• [TASK REQUIREMENTS]
Down to the last line, the material below should be reproduced exactly.
^^^^^^^^^^^^^^^^
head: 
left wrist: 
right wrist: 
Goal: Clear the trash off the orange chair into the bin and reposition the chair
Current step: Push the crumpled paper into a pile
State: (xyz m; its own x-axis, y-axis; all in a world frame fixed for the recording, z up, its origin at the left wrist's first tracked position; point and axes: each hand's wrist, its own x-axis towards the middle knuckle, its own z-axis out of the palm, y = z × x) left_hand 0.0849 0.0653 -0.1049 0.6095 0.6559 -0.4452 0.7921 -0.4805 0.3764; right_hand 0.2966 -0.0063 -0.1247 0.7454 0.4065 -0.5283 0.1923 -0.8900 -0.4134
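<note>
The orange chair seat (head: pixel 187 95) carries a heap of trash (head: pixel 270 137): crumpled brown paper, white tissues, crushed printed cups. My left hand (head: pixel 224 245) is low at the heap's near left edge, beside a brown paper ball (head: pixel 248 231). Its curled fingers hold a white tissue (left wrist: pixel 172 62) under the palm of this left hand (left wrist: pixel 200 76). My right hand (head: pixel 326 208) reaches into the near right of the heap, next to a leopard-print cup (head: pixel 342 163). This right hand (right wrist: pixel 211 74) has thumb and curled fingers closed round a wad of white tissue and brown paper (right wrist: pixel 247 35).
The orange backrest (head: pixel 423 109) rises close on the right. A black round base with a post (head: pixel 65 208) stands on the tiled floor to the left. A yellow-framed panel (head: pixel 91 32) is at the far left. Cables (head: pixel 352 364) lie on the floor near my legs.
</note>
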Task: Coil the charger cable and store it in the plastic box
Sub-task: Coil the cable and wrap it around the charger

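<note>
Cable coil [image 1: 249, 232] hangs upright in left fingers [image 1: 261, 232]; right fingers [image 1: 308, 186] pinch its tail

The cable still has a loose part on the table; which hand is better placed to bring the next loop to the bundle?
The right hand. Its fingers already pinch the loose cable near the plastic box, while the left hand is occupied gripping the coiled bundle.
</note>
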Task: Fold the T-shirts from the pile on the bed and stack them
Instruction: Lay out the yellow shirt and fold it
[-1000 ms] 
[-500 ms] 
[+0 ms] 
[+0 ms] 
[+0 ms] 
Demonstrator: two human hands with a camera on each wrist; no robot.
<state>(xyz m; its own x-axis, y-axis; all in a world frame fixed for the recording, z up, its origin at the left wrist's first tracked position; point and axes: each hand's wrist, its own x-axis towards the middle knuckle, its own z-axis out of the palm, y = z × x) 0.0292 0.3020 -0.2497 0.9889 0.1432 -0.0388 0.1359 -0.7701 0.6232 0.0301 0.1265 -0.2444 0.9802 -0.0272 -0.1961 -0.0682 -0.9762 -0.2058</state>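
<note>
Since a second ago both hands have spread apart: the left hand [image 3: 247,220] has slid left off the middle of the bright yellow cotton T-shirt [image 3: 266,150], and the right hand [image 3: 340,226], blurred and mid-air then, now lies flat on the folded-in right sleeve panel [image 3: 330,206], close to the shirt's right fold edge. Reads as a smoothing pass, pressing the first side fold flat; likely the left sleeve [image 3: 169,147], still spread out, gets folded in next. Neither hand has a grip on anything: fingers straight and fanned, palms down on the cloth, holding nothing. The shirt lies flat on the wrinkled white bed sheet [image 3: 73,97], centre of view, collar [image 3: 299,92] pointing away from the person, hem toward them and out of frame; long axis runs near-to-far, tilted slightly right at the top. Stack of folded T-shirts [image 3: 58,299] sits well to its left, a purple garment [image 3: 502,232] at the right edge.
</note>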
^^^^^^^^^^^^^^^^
• [EXERCISE RESULT]
head: 
left wrist: 
right wrist: 
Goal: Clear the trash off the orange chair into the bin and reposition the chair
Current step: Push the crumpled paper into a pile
State: (xyz m; its own x-axis, y-axis; all in a world frame fixed for the recording, z up, its origin at the left wrist's first tracked position; point and axes: each hand's wrist, its own x-axis towards the middle knuckle, its own z-axis out of the palm, y = z × x) left_hand 0.0849 0.0653 -0.1049 0.6095 0.6559 -0.4452 0.7921 -0.4805 0.3764; right_hand 0.2966 -0.0063 -0.1247 0.7454 0.4065 -0.5283 0.1923 -0.8900 -0.4134
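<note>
The orange chair seat (head: pixel 187 95) carries a heap of trash (head: pixel 270 137): crumpled brown paper, white tissues, crushed printed cups. My left hand (head: pixel 224 245) is low at the heap's near left edge, beside a brown paper ball (head: pixel 248 231). Its curled fingers hold a white tissue (left wrist: pixel 172 62) under the palm of this left hand (left wrist: pixel 200 76). My right hand (head: pixel 326 208) reaches into the near right of the heap, next to a leopard-print cup (head: pixel 342 163). This right hand (right wrist: pixel 211 74) has thumb and curled fingers closed round a wad of white tissue and brown paper (right wrist: pixel 247 35).
The orange backrest (head: pixel 423 109) rises close on the right. A black round base with a post (head: pixel 65 208) stands on the tiled floor to the left. A yellow-framed panel (head: pixel 91 32) is at the far left. Cables (head: pixel 352 364) lie on the floor near my legs.
</note>
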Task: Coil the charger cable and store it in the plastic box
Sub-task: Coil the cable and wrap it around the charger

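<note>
Cable coil [image 1: 249, 232] hangs upright in left fingers [image 1: 261, 232]; right fingers [image 1: 308, 186] pinch its tail

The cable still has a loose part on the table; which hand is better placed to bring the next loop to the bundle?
The right hand. Its fingers already pinch the loose cable near the plastic box, while the left hand is occupied gripping the coiled bundle.
</note>
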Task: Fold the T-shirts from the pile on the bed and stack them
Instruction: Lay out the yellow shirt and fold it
[-1000 ms] 
[-500 ms] 
[+0 ms] 
[+0 ms] 
[+0 ms] 
Demonstrator: two human hands with a camera on each wrist; no robot.
<state>(xyz m; its own x-axis, y-axis; all in a world frame fixed for the recording, z up, its origin at the left wrist's first tracked position; point and axes: each hand's wrist, its own x-axis towards the middle knuckle, its own z-axis out of the palm, y = z × x) 0.0292 0.3020 -0.2497 0.9889 0.1432 -0.0388 0.1359 -0.7701 0.6232 0.0301 0.1265 -0.2444 0.9802 -0.0272 -0.1961 -0.0682 -0.9762 -0.2058</state>
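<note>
Since a second ago both hands have spread apart: the left hand [image 3: 247,220] has slid left off the middle of the bright yellow cotton T-shirt [image 3: 266,150], and the right hand [image 3: 340,226], blurred and mid-air then, now lies flat on the folded-in right sleeve panel [image 3: 330,206], close to the shirt's right fold edge. Reads as a smoothing pass, pressing the first side fold flat; likely the left sleeve [image 3: 169,147], still spread out, gets folded in next. Neither hand has a grip on anything: fingers straight and fanned, palms down on the cloth, holding nothing. The shirt lies flat on the wrinkled white bed sheet [image 3: 73,97], centre of view, collar [image 3: 299,92] pointing away from the person, hem toward them and out of frame; long axis runs near-to-far, tilted slightly right at the top. Stack of folded T-shirts [image 3: 58,299] sits well to its left, a purple garment [image 3: 502,232] at the right edge.
</note>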

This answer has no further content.